Welcome! Glad to have you here....yes, help yourself to an appetizer and a glass of punch. After lunch we'll be serving the strong stuff. 

L


----------



## Leslie (Apr 7, 2008)

Here's an excerpt from No Darkness by Jordan Taylor, one of the four novellas included in *Hidden Conflict*.

*-1915, near the Western Front-*

Private Fisher lay on his stomach with the wind knocked out of him, fighting for breath. He dug his fingers into the earth floor beneath him, mouth wide open, though his face was also against the wet, cool dirt. Lights were popping in front of his eyes like tiny bombs. The pain in his back made him feel as if all his ribs had been broken off where they joined his spine. His whole body was shaking as he fought to suck air into his bruised lungs.

A full minute passed in which Fisher was aware of nothing but his own struggle to breathe, to be alive. At last he was inhaling and exhaling in fast, shallow gasps that drove most of the light bursts from his eyes and steadied his shaking hands. He tried to push himself up on his elbows but the moment he moved, pain shot up and down his back and through his ribs. The pain traveled like fire across his legs and arms and every toe and finger ached with it.

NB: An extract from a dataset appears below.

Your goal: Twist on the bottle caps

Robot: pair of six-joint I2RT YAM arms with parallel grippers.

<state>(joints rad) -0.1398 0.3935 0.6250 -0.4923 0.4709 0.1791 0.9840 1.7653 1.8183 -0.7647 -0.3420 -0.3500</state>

Distantly, as if his own thoughts were coming from another person, he was aware of being grateful that he could feel his legs at all. That meant they were still there.

"Private! Private Fisher?" a voice called out through the haze of darkness and spotty lights.

He opened his eyes. There were no lights at all. He was lying in total darkness. The pitch black of a grave. The death of a grave. The stink of a grave. The smell came rushing back to him as if being struck in the face with it. Like whatever had hit him--ground shake, explosion, world falling in on itself. The ceiling. A beam from the underside of the house had collapsed in the explosion and smashed him to the ground.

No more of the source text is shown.